• [Activity]: All of the data, except its images, should be set down exactly as it appears.

• [Given data]:
○ ○ ○ ○ ○

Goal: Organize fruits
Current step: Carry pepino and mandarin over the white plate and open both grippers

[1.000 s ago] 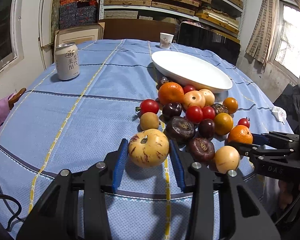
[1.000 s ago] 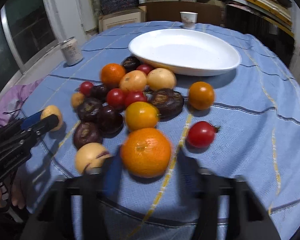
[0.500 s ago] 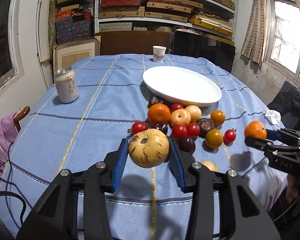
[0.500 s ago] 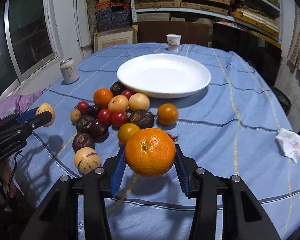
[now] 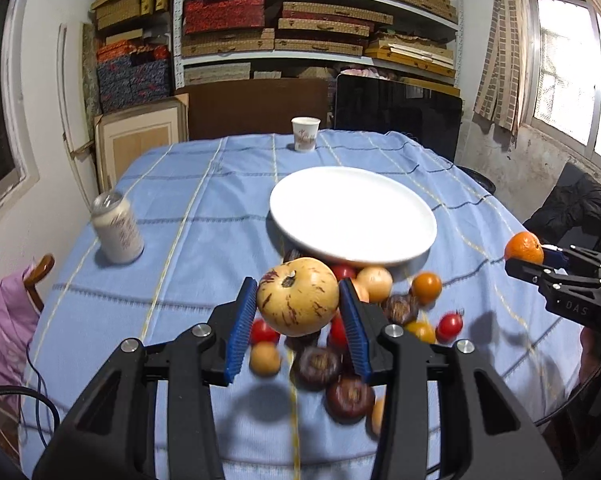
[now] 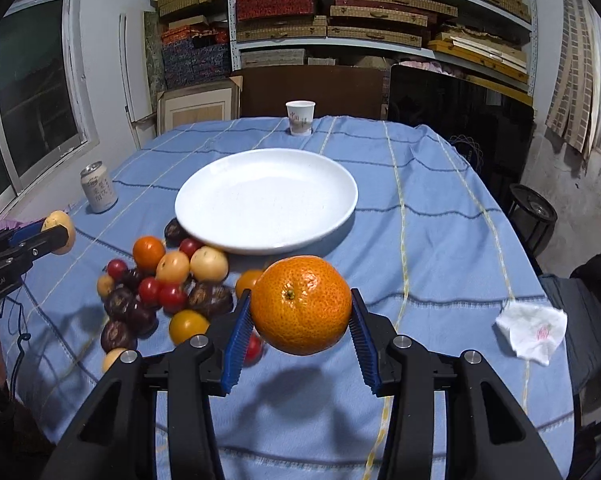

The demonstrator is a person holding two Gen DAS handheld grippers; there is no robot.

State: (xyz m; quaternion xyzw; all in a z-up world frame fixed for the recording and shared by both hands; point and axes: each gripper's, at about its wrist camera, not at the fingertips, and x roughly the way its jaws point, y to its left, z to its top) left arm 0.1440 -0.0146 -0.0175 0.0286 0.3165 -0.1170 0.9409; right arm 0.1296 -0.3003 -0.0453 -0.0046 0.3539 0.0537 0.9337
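Note:
My left gripper [image 5: 298, 312] is shut on a yellow fruit with purple streaks [image 5: 297, 297] and holds it in the air above the fruit pile [image 5: 340, 364]. My right gripper [image 6: 300, 320] is shut on a large orange [image 6: 300, 304], also held high above the blue tablecloth. A white plate [image 6: 266, 200] lies beyond the pile, with nothing on it; it also shows in the left wrist view [image 5: 352, 216]. The pile [image 6: 160, 288] holds oranges, red tomatoes, dark purple fruits and pale yellow fruits. The right gripper with its orange shows at the right of the left view [image 5: 524, 248].
A drink can [image 5: 118, 228] stands at the table's left. A paper cup [image 6: 300, 117] stands at the far edge. A crumpled tissue [image 6: 532, 330] lies at the right. Shelves with boxes and a dark screen [image 5: 396, 114] stand behind the table.
Both grippers have lifted their fruits up from the tablecloth and moved higher, toward the plate. The pile now lies below them.

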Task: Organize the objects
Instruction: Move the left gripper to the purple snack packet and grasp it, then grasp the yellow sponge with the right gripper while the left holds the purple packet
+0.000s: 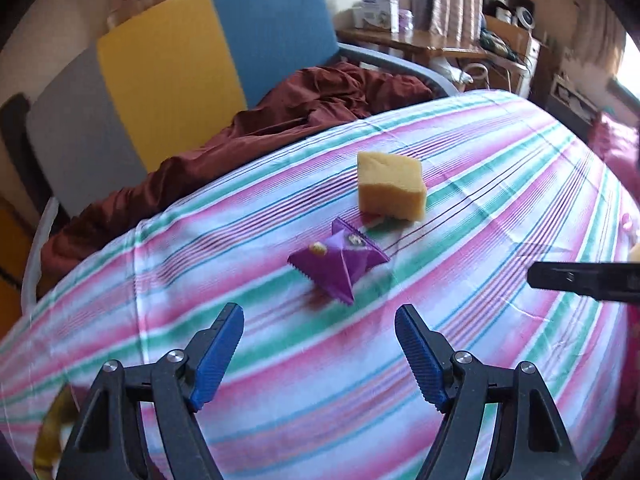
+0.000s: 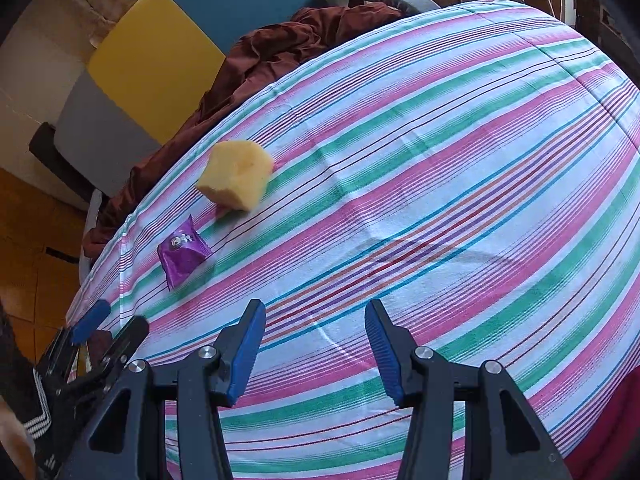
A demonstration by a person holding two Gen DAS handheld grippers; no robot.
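Both jaws gape empty: left hand-held gripper lines up below the purple snack packet, probably its target; right hand-held gripper waits, yellow sponge beyond.

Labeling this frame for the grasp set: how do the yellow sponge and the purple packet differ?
The yellow sponge is a thick, matte foam block; the purple packet is a thin, shiny foil wrapper with crimped edges. The sponge is plain, the packet printed. The sponge looks bulkier and lies farther from the left gripper; the packet lies nearer. Both rest on the striped sheet, close together, ungripped.
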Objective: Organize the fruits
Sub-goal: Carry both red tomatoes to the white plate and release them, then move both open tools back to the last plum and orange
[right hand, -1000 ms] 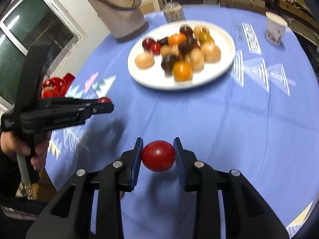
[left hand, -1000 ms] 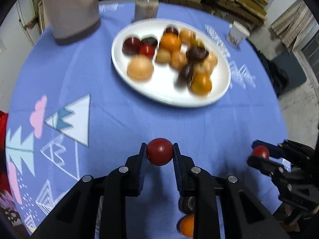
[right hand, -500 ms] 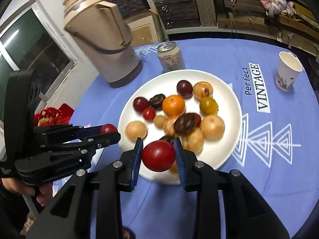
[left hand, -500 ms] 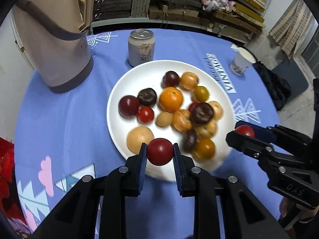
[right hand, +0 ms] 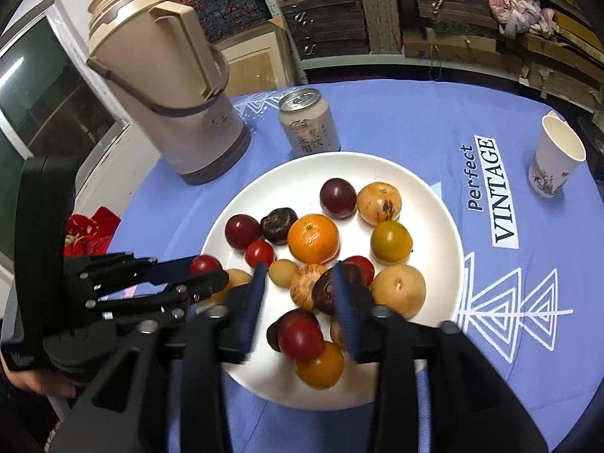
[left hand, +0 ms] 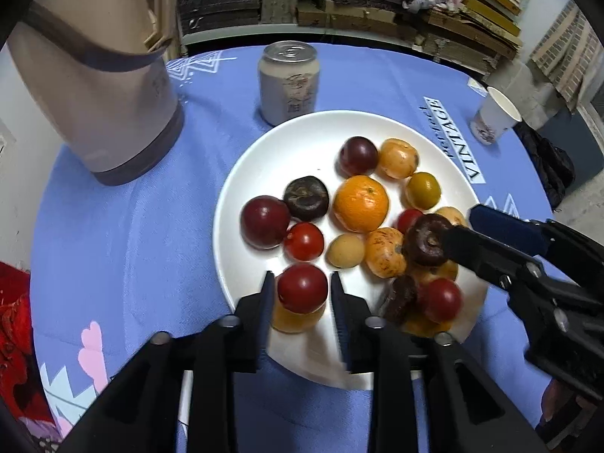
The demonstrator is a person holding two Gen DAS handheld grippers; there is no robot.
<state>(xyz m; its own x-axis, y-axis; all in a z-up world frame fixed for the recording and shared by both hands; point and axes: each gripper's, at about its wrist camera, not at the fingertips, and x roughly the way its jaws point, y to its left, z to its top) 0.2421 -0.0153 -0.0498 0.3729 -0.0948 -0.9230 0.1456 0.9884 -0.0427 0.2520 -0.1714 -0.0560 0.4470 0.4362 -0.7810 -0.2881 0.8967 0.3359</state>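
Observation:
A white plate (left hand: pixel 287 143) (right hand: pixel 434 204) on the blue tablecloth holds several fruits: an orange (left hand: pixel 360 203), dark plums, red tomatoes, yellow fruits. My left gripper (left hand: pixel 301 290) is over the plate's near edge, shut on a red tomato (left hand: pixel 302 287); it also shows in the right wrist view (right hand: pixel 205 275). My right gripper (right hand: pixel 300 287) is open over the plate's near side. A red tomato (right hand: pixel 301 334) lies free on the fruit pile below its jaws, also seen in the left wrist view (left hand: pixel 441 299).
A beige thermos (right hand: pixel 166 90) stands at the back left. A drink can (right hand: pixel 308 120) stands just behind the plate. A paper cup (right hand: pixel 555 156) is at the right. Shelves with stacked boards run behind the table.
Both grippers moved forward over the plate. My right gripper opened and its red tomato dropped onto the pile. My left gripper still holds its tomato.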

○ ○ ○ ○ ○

• [Solution]:
Goal: Organize fruits
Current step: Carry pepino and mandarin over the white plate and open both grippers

[1.000 s ago] 
[1.000 s ago] 
[0.500 s ago] 
[0.500 s ago] 
[now] 
[now] 

The demonstrator is a person holding two Gen DAS handheld grippers; there is no robot.

State: (xyz m; quaternion xyzw; all in a z-up world frame fixed for the recording and shared by both hands; point and axes: each gripper's, at about its wrist camera, not at the fingertips, and x roughly the way its jaws point, y to its left, z to its top) left arm 0.1440 -0.0146 -0.0175 0.0286 0.3165 -0.1170 0.9409; right arm 0.1296 -0.3003 -0.0453 -0.0046 0.3539 0.0537 0.9337
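Note:
My left gripper [image 5: 298, 312] is shut on a yellow fruit with purple streaks [image 5: 297, 297] and holds it in the air above the fruit pile [image 5: 340, 364]. My right gripper [image 6: 300, 320] is shut on a large orange [image 6: 300, 304], also held high above the blue tablecloth. A white plate [image 6: 266, 200] lies beyond the pile, with nothing on it; it also shows in the left wrist view [image 5: 352, 216]. The pile [image 6: 160, 288] holds oranges, red tomatoes, dark purple fruits and pale yellow fruits. The right gripper with its orange shows at the right of the left view [image 5: 524, 248].
A drink can [image 5: 118, 228] stands at the table's left. A paper cup [image 6: 300, 117] stands at the far edge. A crumpled tissue [image 6: 532, 330] lies at the right. Shelves with boxes and a dark screen [image 5: 396, 114] stand behind the table.
Both grippers have lifted their fruits up from the tablecloth and moved higher, toward the plate. The pile now lies below them.
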
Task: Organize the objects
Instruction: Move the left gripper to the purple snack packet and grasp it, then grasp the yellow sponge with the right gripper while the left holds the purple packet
+0.000s: 
+0.000s: 
A demonstration by a person holding two Gen DAS handheld grippers; no robot.
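Both jaws gape empty: left hand-held gripper lines up below the purple snack packet, probably its target; right hand-held gripper waits, yellow sponge beyond.

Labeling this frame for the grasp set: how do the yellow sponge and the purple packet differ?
The yellow sponge is a thick, matte foam block; the purple packet is a thin, shiny foil wrapper with crimped edges. The sponge is plain, the packet printed. The sponge looks bulkier and lies farther from the left gripper; the packet lies nearer. Both rest on the striped sheet, close together, ungripped.
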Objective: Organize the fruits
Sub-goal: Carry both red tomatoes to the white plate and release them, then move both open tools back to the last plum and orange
[right hand, -1000 ms] 
[left hand, -1000 ms] 
[right hand, -500 ms] 
[left hand, -500 ms] 
[right hand, +0 ms] 
[left hand, +0 ms] 
The demonstrator is a person holding two Gen DAS handheld grippers; there is no robot.
<state>(xyz m; its own x-axis, y-axis; all in a z-up world frame fixed for the recording and shared by both hands; point and axes: each gripper's, at about its wrist camera, not at the fingertips, and x roughly the way its jaws point, y to its left, z to its top) 0.2421 -0.0153 -0.0498 0.3729 -0.0948 -0.9230 0.1456 0.9884 -0.0427 0.2520 -0.1714 -0.0560 0.4470 0.4362 -0.7810 -0.2881 0.8967 0.3359</state>
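Observation:
A white plate (left hand: pixel 287 143) (right hand: pixel 434 204) on the blue tablecloth holds several fruits: an orange (left hand: pixel 360 203), dark plums, red tomatoes, yellow fruits. My left gripper (left hand: pixel 301 290) is over the plate's near edge, shut on a red tomato (left hand: pixel 302 287); it also shows in the right wrist view (right hand: pixel 205 275). My right gripper (right hand: pixel 300 287) is open over the plate's near side. A red tomato (right hand: pixel 301 334) lies free on the fruit pile below its jaws, also seen in the left wrist view (left hand: pixel 441 299).
A beige thermos (right hand: pixel 166 90) stands at the back left. A drink can (right hand: pixel 308 120) stands just behind the plate. A paper cup (right hand: pixel 555 156) is at the right. Shelves with stacked boards run behind the table.
Both grippers moved forward over the plate. My right gripper opened and its red tomato dropped onto the pile. My left gripper still holds its tomato.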

The response to this exercise has been given in full.